This group of five modest row houses was built by prominent abolitionist and activist Frederick Douglass as an investment property. Their location in a narrow alley illustrates the use of these spaces for worker housing in Baltimore before this practice was outlawed in the early twentieth century. Each house is two-stories high and two bays wide on a raised basement, with a one-story ell at the rear. While small, the houses were up-to-date with vernacular Italianate features such as sheet metal cornices with brackets and segmental-arched door and window openings. In typical Baltimore fashion, the houses front directly on the side-walk with a brick stoop leading to the doorway.
Although Douglass lived at his Cedar Hill estate in Washington, D.C., during this period, he had a longstanding connection to the Fell’s Point neighborhood of Baltimore, having lived here when he was enslaved starting in the mid-1820s. During this period he secretly learned to read and attended the Dallas Street Station Methodist Episcopal Church, which stood on the site of Douglass Place.
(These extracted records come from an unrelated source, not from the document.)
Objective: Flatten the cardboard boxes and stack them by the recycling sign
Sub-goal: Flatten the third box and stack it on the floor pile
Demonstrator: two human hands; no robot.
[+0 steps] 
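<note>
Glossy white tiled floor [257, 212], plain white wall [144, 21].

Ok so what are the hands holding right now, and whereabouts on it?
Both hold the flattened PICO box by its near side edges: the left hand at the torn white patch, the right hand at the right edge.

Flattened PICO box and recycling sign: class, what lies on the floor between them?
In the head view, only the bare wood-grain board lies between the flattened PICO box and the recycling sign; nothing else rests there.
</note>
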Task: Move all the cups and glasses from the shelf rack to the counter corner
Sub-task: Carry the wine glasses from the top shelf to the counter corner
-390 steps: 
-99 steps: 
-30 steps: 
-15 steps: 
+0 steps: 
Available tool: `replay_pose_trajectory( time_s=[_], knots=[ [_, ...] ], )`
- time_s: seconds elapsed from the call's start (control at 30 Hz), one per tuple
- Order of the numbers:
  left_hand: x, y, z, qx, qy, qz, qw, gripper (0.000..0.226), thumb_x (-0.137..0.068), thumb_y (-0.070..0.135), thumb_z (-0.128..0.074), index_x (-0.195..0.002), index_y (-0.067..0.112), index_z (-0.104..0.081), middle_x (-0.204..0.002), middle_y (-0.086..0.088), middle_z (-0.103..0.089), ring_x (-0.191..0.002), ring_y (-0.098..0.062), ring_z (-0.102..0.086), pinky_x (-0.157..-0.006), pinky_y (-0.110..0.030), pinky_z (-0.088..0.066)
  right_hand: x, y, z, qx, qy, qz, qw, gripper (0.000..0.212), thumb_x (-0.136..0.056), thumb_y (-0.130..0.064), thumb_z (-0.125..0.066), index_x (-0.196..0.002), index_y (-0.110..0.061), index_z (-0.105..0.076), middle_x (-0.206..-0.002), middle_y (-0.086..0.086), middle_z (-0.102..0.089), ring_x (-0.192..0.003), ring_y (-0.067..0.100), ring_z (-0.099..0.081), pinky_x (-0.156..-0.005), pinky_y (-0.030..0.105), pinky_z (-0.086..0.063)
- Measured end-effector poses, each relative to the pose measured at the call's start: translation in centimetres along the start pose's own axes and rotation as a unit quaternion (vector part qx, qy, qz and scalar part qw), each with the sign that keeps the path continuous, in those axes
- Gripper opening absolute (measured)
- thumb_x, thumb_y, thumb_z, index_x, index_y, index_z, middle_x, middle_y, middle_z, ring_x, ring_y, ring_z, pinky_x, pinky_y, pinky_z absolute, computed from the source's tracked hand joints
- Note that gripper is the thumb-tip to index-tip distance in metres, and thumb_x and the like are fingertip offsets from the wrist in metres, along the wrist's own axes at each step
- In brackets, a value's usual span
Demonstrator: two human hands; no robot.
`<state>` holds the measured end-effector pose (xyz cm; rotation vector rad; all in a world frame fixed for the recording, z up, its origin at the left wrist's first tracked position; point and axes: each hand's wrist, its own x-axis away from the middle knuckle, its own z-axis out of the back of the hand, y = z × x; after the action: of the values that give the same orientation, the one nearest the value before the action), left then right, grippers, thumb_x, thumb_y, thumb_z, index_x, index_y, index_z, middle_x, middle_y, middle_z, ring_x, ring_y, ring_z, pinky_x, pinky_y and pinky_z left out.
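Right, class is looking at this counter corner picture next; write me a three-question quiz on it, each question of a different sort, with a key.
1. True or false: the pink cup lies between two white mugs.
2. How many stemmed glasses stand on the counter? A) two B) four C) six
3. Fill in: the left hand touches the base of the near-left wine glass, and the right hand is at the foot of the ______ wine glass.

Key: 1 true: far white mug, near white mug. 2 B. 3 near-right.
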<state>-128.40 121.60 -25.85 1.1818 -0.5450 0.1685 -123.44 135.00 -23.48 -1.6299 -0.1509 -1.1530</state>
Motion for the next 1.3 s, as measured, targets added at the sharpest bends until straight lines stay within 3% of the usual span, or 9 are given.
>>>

Before his escape from slavery in 1838, he was returned to fieldhand work on the Eastern Shore, where he taught other enslaved persons to read. Douglass built the five houses on South Dallas Street to provide good quality rental housing for Black or immigrant workers, but the economic downturn of 1893 impacted the success of his venture. After his death in 1895, Douglass’s heirs sold the row to a group of local investors.
References
Hayward, Mary Ellen, and Charles Belfoure. The Baltimore Rowhouse. New York: Princeton Architectural Press, 2001.